The characterization of Conus venoms in the last 20 years has provided powerful neuropharmacological tools, as well as general insights into the biology and evolution of Conus. It has even led to the development of a commercial drug for pain, Prialt. The recent pioneering field work by Bouchet and coworkers (2002) has established that there is a much greater biodiversity of venomous turrids than of cone snails; although Conus is a large group (500–700 species), the number of turrid species is more than 10-fold greater. In New Caledonia alone, the extensive fieldwork carried out by the Bouchet team revealed the presence of ∼1800 different turrids and only 51 Conus species; the great majority of turrids have not even been described (Bouchet et al. 2002). Thus, not surprisingly, the study of their venoms has been largely neglected. Turrid venoms are unexplored—an obvious question to address is how divergent these venoms are from those of Conus. One initial issue to clarify is to what extent turrid toxins are encoded by genes homologous to conotoxin families expressed in cone snail venom ducts vs. gene families without homology to conotoxins.

A molecular cloning strategy was employed for a broad overview of the genes expressed in the venom duct of the turrid species Lophiotoma olangoensis. The immediate aim of our study was to identify genes likely to encode toxins expressed in the venom duct and to compare these to the conotoxins, the well-characterized peptide toxins from Conus venoms.
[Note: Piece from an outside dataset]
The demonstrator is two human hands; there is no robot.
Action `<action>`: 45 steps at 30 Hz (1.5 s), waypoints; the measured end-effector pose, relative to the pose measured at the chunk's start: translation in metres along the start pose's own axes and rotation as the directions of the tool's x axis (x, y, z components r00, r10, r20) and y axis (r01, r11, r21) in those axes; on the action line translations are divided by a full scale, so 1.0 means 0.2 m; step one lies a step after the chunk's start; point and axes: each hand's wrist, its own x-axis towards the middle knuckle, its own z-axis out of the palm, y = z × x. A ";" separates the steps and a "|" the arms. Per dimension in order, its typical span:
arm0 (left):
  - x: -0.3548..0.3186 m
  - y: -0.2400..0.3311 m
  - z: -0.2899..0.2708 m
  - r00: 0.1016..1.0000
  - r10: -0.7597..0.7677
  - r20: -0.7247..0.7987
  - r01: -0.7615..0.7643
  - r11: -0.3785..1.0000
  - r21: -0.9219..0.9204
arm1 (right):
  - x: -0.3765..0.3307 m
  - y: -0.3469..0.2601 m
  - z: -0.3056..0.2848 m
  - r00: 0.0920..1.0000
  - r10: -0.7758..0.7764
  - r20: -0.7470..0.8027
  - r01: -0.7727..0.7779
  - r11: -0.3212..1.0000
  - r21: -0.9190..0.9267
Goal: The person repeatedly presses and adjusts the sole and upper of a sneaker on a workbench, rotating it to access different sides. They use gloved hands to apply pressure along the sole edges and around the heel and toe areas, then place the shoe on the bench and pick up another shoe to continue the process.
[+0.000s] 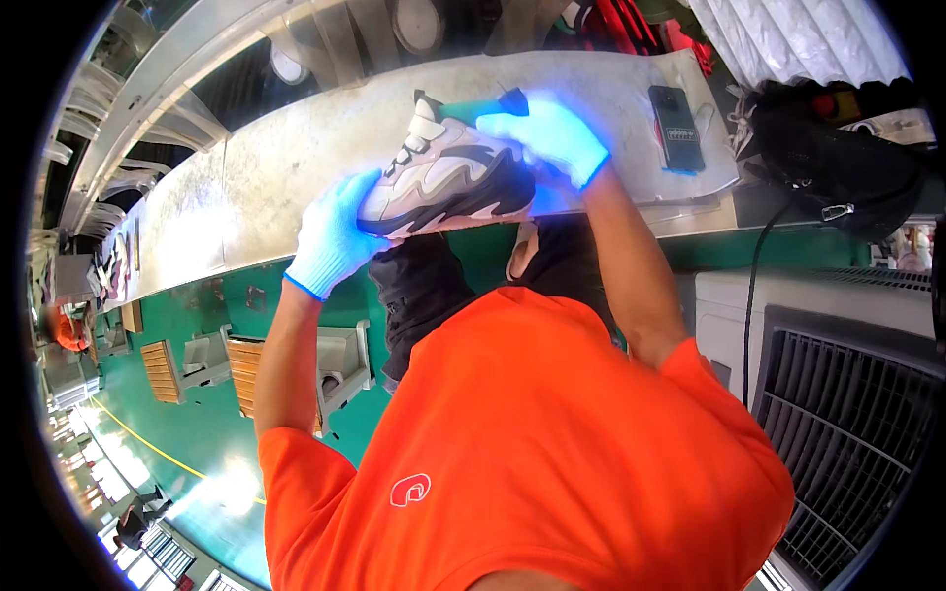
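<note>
Sneaker (448, 177), white/grey w/ black panels and dark sole, is held up off the bench (296, 167), tilted, toe toward the person's left, heel toward the right. Left hand (335, 236), in a pale blue glove, is clamped round the toe end from below; right hand (552, 133), same glove, is closed over the heel/collar area from above. Hands are apart, one at each end of the shoe. Risk, as I judge it: grip is at the two ends only w/ nothing under the middle, so if either glove slips on the smooth upper the shoe could twist and drop onto the bench edge or down past it to the green floor (197, 433). Gloves also hide the fingertips, so can't tell how firm the pinch is. Around: a dark phone-like device (676, 126) lies flat on the bench, to the right, well apart from the shoe. A black bag (838, 158) sits further right w/ a cable (754, 295) hanging from it. A grey louvred unit (847, 394) stands at lower right. The person's orange shirt (532, 443) fills the lower view and blocks what's beneath the shoe.
</note>
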 end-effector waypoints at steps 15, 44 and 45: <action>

As far as we know, this is the first comprehensive molecular characterization carried out for any turrid venom.

The majority of the cDNA clones identified from Lophiotoma olangoensis venom ducts that encoded polypeptides (18/20) were cysteine-rich and biochemically generally similar to the conotoxins. These, like conotoxin precursors, encoded a single copy of a predicted mature disulfide-rich peptide. A significant group of Lophiotoma olangoensis peptides (8/20) was conotoxin-like in the arrangement of cysteine residues in the primary sequence. Two peptides with a cysteine pattern similar to conotoxins of the O-superfamily (–C–C–CC–C–C–) had sufficient sequence similarity to conclude that they belong to the same gene family. Although the cysteine patterns suggest an O-like toxin family, the degree of sequence similarity to the Conus O-conotoxin superfamily was insufficient to establish that these were related gene families (see Fig. 5). The lack of apparent sequence similarity in the N-terminal region of the precursors has two alternative explanations: (1) independent origins for the corresponding Lophiotoma and Conus families or (2) a common origin and subsequent sequence divergence, possibly accentuated by a potentially more relaxed conservation of signal sequences in the turrid gene families (M.Watkins, unpublished results). The accumulation of a more extensive database of toxin gene sequences from turrid venoms may help to distinguish between these alternatives, particularly if these gene families occur in turrid groups believed to be more closely related to Conus than is Lophiotoma olangoensis. If a wider data set of sequences from turrid toxin gene families were available, those gene families that share a common origin with conotoxin genes might provide more convincing sequence similarities.

Figure 5

Comparison between Lophiotoma peptides and conotoxin families with the same Cys pattern. *Glu residues are known to be posttranslationally carboxylated. Boxes with solid lines denote sequence identities between Lophiotoma and Conus signal sequences. Clone Em11.10 from Conus emaciatus encodes an I-conotoxin that is almost identical to a peptide from Conus virgo, VrTx, that targets voltage-gated K channels (Kauferstein et al. 2003); there are two conservative substitutions in the toxin region. The BeTx sequence shown is almost identical to that published by Fan et al. (2003) with one substitution in the signal sequence region.

Four putative toxins from Lophiotoma olangoensis venom (OL9, 11, 135, and 142) had an arrangement of cysteine residues similar to the P-superfamily (–C–C–C–C–C–C–). These appear to be a heterogeneous group, exhibiting no apparent sequence similarity to each other nor to the Conus spasmodic peptides, the defining members of the P-conotoxin superfamily (see Fig. 5). The four Lophiotoma olangoensis peptides with a P-type Cys pattern differ from each other in the number of amino acids between cysteine residues, as well as in their N-terminal sequences.

In addition to the cysteine-rich peptides that have O- and P-conotoxin superfamily-like patterns, an even greater fraction of venom-expressed gene products identified from Lophiotoma olangoensis had a different number or arrangement of cysteine residues compared to established conotoxin families. This is an extremely diverse set of cysteine-rich polypeptides, with only two pairs that seem to belong to the same family of toxins. These Lophiotoma olangoensis venom peptides are apparently unrelated to any standard conotoxin gene family identified to date.

Of the 20 different open reading frames identified that are putative toxin precursors, 2 encode polymorphic variants, and three pairs of peptides are probably encoded by different genes belonging to the same gene families. The majority (12 of the mature peptides) each belong in a different gene family, sharing no apparent sequence similarity. Thus, it appears that our analysis has identified 16 different Lophiotoma gene families from a single venom that encode putative toxins. There are likely significantly more such gene families in this species, since the analysis carried out, though representing a fair sampling of expressed gene products, was far from saturation.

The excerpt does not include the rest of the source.